What is needed:
Apart from the pictures, return every line of the listing exactly.

Given data:
◇ ◇ ◇ ◇

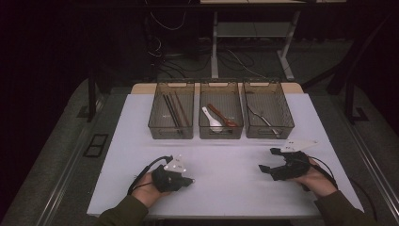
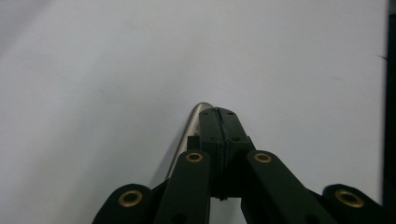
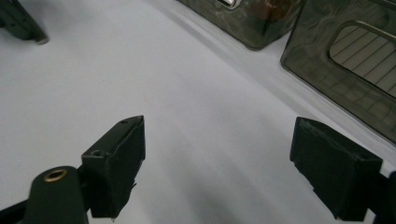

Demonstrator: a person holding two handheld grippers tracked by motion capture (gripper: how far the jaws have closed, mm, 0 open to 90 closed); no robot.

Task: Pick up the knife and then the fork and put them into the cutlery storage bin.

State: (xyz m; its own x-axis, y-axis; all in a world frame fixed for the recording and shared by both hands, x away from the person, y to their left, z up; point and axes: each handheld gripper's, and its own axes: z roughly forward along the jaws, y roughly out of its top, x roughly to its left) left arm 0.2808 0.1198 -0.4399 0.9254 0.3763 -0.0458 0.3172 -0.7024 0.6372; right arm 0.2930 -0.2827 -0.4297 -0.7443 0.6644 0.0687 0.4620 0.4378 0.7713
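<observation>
My left gripper rests low on the white table at the front left, its jaws shut tight against each other. A slim silver utensil end lies along the outside of its left jaw and runs back beneath it; I cannot tell whether it is gripped. The silver tip pokes out past the left gripper in the right gripper view too. My right gripper hovers at the front right, open wide, with bare table between its pads.
Three smoky see-through bins stand in a row at the back. The left bin holds dark chopsticks. The middle bin holds a white spoon and a red-brown spoon. The right bin holds metal cutlery.
</observation>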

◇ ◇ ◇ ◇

The completed task:
Demonstrator: a person holding two handheld grippers tracked by motion capture (gripper: how far the jaws have closed, mm, 0 open to 90 closed); no robot.

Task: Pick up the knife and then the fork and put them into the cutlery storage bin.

State: (xyz m; its own x-axis, y-axis; all in a world frame fixed for the recording and shared by both hands, x away from the person, y to their left, z up; point and axes: each handheld gripper's, and its own axes: z roughly forward along the jaws, y roughly out of its top, x roughly to its left) left arm 0.2808 0.1198 -0.4399 0.9254 0.3763 -0.0458 0.3172 -0.7024 0.6372; right arm 0.2930 -0.2827 -0.4297 -0.7443 0.6644 0.0687 0.4620 0.4378 0.7713
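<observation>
My left gripper rests low on the white table at the front left, its jaws shut tight against each other. A slim silver utensil end lies along the outside of its left jaw and runs back beneath it; I cannot tell whether it is gripped. The silver tip pokes out past the left gripper in the right gripper view too. My right gripper hovers at the front right, open wide, with bare table between its pads.
Three smoky see-through bins stand in a row at the back. The left bin holds dark chopsticks. The middle bin holds a white spoon and a red-brown spoon. The right bin holds metal cutlery.
</observation>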

Nothing further is needed for this answer.